Attempts To Terraform Mars Could Fail – With No Chance To Try Again

Most science fiction and news stories describe Mars terraforming as a long term but simple process. You warm up the planet first, with greenhouse gases, giant mirrors, impacting comets or some such. You land humans on the surface right away and they introduce lifeforms designed to live on Mars. Over a period of a thousand years or so, life spreads over the planet and transforms it, and Mars becomes a second Earth.

However no-one has yet terraformed a planet. There are many theoretical reasons for supposing it wouldn\’t be as easy as that. What\’s more, this process if it goes wrong could lead to a Mars that is worse for humans than it is now.
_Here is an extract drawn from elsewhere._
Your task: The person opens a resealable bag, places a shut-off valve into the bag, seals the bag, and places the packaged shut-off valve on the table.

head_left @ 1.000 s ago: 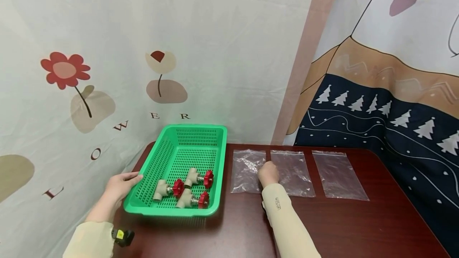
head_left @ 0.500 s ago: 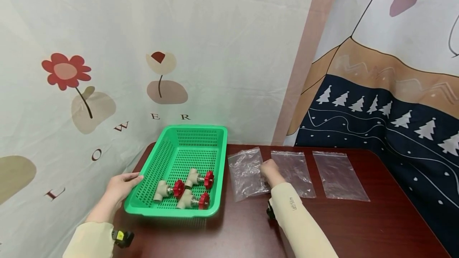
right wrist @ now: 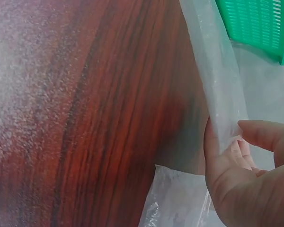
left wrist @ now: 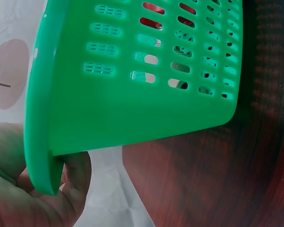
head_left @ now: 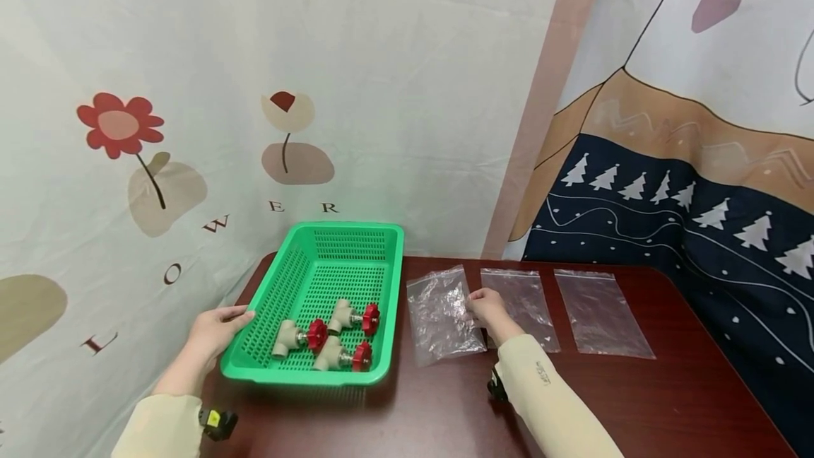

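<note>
My left hand grips the rim of a green plastic basket at its left side; the left wrist view shows the fingers curled under that rim. Inside the basket lie three beige pipe valves with red handwheels, one of them a valve at the left. Right of the basket, my right hand pinches the edge of a clear zip bag. In the right wrist view this bag hangs off the table between thumb and fingers.
Two more clear zip bags lie flat on the dark red table: a middle bag partly behind my right hand, and a right bag. A printed curtain stands right behind the table's back edge.
My right hand has taken the leftmost bag by its right edge; the bag has turned and come slightly nearer. The right forearm has shifted right. My left hand and the basket stay put.
</note>
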The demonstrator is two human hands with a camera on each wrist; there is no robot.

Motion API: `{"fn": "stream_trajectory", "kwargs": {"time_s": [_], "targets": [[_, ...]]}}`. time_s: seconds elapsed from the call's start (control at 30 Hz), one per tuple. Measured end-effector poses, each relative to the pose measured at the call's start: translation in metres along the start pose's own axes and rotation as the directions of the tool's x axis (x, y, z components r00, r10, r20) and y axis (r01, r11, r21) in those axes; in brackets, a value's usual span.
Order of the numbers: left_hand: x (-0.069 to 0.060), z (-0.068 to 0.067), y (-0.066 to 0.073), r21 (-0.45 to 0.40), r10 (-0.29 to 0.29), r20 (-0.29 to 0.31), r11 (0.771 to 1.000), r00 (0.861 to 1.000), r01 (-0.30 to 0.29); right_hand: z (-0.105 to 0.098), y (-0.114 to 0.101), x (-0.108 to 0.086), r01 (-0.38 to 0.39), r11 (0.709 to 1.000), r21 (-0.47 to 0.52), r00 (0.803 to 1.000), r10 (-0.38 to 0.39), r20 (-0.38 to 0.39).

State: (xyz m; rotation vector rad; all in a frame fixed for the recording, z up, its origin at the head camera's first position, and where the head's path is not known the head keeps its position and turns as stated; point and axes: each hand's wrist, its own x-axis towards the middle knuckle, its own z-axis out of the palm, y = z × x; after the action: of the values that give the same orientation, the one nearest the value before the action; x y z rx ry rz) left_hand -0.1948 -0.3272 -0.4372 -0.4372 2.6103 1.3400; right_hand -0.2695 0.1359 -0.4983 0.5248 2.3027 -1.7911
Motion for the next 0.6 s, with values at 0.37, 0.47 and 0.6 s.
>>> {"fn": "stream_trajectory", "kwargs": {"time_s": [0.37,0.47,0.6], "targets": [[0.0015,0.0008,-0.0021,0.026,0.011,-0.019,1.000,1.000,-0.010,0.0009,0.0041,-0.0021,0.038,0.999,-0.010,0.999,-0.038,-0.001],[0.0021,0.0008,-0.0025,0.030,0.011,-0.027,1.000,1.000,-0.010,-0.0013,0.0047,-0.0021,0.045,0.999,-0.027,0.999,-0.045,-0.019],[0.0026,0.0008,-0.0028,0.028,0.008,-0.036,1.000,0.999,-0.007,-0.0052,0.0036,-0.0030,0.063,0.997,-0.046,0.997,-0.065,-0.034]]}}
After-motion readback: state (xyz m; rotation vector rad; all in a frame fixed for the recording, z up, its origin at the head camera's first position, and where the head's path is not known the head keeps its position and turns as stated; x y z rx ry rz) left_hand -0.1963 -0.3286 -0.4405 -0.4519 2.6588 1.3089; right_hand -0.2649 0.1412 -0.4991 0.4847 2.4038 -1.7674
It could so alter the planet that it can never be terraformed again in such a simple way.

via Attempts To Terraform Mars Could Fail – With No Chance To Try Again.

A long article by Robert Walker looking at the issues that we might run into if we attempt to terraform Mars.  There’s a lot of information there, but there’s one thing I didn’t see that I now always think about whenever people write about terraforming: it’s a lot easier to modify us than to modify a planet.

Certainly, the idea of modifying our bodies to fit with the Martian environment may seem far fetched.  But is it any more far fetched that terraforming an entire planet?  Particularly doing it on a short enough time scale to interest anyone in investing?

The usual response, aside from simply ignoring this option, is to say that humans would want to remain human.  Perhaps.  At first.  But as time marched on and the technology improved, it’s conceivable people might change their bodies for visiting different parts of Earth, much less when they go into space.  The concerns about natural bodies might seem quaint to our descendants in ways we’d have trouble contemplating today.

And technology that could be used to modify bodies, even radically, would have obvious enormous medical benefits for humanity.  Benefits that could be available much sooner than the thousands (tens of thousands?) of years to terraform Mars; a project that, based on Walker’s article, we’d have a good chance of messing up in an irreversible fashion.